Isla del Coco Permit
Bruce is an agent who helps a lot of fishing charter boats (who have a lot more disposable income than we do). He was extremely helpful and informed us that it would take 30-35 days and cost thousands of dollars to get the permit. He recently helped a charter boat who had to hire two attorneys, make two trips to San Jose, and hire a secondary agent. Evidently, Costa Rica is not wild about issuing permits except to local charter or fishing boats. Shoot. We decided to skip the permit and find another way. P.S. the man from ACMIC never emailed Matt.
We were told we needed to obtain a fishing license if we have fishing gear on the boat. Even if we never dropped the hooks in the water. So, we found out that the fishing permits come from Incopesca. The office was closed the two previous days so we were planning on stopping by after visiting Bruce.

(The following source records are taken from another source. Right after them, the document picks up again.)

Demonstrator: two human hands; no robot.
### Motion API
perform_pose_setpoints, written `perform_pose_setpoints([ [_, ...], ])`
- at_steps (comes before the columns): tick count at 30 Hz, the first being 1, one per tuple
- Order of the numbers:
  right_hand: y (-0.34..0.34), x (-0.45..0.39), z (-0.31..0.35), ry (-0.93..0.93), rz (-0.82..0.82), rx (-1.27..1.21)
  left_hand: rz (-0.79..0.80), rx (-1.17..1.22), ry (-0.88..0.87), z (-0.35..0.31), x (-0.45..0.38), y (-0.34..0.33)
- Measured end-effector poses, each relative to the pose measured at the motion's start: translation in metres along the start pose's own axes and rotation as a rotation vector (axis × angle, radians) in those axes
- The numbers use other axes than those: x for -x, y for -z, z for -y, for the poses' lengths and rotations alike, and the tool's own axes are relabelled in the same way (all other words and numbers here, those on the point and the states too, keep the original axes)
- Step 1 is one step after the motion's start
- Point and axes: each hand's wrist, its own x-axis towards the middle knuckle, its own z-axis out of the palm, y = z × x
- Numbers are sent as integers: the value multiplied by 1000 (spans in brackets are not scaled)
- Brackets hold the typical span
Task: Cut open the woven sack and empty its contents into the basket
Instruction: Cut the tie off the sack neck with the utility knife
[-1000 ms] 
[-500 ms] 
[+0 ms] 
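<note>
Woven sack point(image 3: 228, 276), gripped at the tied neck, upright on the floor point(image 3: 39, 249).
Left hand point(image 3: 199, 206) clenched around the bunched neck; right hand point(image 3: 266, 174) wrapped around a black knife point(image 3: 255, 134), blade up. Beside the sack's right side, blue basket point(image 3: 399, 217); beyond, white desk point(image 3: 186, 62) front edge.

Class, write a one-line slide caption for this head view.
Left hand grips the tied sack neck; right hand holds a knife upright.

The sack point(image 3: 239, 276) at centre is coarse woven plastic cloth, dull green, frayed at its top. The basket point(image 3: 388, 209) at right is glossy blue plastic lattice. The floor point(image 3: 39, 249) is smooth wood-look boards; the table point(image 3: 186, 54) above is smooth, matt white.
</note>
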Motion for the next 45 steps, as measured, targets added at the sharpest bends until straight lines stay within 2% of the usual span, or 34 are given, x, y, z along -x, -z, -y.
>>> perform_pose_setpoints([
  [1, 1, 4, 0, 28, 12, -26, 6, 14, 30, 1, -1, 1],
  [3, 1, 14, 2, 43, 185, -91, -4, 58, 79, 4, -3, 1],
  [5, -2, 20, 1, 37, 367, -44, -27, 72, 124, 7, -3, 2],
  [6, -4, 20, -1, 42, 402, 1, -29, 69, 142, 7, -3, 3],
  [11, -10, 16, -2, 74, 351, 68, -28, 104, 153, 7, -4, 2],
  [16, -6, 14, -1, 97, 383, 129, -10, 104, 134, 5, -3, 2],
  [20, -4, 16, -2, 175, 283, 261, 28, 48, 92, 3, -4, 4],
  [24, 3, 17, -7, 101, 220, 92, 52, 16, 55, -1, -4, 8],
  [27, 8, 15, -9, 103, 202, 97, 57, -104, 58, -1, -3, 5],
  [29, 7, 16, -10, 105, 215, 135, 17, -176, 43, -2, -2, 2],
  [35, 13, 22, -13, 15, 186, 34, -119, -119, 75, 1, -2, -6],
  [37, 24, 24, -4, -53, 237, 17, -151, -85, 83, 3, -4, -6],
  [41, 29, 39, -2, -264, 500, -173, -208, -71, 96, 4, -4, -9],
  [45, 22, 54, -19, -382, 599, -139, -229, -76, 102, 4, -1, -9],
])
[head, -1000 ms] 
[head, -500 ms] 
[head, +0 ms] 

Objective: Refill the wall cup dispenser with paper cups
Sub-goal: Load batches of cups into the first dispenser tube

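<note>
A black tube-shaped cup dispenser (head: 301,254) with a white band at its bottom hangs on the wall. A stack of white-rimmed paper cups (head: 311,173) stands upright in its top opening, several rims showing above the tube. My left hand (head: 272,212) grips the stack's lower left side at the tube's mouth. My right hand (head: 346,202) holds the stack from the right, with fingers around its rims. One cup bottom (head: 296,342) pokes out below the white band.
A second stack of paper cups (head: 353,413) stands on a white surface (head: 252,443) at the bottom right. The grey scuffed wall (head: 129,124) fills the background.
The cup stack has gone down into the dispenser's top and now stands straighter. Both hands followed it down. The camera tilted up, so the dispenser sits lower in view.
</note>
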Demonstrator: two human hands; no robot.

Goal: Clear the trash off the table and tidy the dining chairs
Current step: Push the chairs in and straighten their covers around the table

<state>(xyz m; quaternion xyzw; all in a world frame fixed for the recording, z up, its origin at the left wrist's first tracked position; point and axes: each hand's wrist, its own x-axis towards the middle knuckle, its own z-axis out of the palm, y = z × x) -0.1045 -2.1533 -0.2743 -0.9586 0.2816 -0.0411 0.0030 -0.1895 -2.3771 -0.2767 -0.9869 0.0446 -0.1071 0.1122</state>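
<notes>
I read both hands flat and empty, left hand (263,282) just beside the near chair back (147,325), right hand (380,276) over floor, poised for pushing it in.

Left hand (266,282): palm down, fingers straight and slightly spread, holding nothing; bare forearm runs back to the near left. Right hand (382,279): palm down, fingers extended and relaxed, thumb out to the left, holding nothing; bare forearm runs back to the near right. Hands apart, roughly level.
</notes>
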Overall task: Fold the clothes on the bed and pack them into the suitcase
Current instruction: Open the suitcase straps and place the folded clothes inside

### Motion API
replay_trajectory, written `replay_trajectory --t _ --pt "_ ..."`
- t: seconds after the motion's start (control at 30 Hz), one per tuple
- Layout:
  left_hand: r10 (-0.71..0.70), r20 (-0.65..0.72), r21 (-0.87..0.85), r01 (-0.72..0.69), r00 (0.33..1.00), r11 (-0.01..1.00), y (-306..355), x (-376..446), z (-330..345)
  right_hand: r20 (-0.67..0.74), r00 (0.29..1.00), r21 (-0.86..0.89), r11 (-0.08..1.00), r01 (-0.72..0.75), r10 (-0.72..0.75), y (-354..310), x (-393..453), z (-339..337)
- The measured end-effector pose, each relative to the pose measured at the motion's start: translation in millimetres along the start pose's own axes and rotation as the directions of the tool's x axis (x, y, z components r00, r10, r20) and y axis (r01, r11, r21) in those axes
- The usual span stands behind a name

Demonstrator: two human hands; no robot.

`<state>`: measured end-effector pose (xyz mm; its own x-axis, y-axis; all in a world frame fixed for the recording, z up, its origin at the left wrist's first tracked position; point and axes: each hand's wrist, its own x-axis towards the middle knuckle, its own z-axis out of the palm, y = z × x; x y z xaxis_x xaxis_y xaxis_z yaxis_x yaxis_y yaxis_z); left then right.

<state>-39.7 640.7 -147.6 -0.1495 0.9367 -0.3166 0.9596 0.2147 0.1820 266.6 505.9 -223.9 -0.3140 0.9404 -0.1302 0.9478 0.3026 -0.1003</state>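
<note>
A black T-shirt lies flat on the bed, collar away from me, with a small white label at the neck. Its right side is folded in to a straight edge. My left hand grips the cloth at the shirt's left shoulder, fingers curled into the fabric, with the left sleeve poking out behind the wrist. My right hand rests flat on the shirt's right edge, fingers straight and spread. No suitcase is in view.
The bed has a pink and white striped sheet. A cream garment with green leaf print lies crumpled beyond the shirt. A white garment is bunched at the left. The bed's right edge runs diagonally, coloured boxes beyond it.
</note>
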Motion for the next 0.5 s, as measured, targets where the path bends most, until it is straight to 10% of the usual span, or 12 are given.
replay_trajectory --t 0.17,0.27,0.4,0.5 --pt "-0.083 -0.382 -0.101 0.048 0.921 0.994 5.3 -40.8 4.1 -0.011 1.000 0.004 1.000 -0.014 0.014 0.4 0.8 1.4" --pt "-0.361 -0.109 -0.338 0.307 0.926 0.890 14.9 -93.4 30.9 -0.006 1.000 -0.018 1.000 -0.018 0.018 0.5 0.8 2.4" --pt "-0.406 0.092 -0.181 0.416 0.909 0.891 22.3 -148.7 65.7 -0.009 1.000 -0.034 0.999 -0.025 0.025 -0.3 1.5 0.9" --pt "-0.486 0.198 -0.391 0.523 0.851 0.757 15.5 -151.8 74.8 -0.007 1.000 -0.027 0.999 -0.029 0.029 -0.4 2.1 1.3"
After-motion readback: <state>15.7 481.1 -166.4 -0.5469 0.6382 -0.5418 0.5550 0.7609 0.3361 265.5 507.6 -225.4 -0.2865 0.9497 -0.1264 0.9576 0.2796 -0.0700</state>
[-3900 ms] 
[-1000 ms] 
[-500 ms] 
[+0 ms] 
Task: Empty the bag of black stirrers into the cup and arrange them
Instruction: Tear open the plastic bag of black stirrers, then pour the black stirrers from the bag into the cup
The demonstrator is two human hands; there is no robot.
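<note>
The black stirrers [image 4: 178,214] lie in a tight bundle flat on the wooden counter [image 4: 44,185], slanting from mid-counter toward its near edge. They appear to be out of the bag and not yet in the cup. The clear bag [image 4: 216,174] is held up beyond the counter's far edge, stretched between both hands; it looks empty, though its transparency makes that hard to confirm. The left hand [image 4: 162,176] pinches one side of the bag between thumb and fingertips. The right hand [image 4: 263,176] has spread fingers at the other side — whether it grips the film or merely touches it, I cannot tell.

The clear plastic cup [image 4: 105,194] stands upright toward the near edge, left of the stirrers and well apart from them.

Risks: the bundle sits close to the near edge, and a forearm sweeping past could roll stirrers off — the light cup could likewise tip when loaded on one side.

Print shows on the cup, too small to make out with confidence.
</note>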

However, both Bruce and Katie said that it was not necessary to pay for a license unless we were outfitted with a ton of outriggers – like a professional boat. Since, we are only trolling for dinner, they said it would be fine.
So, even though we did not get the fishing license or Isla del Coco permit, we did manage to save thousands of dollars and a ton of paperwork. As it turns out, it didn’t cost us a penny to clear into Costa Rica, except the cab rides to and from Aduana at $2 each way.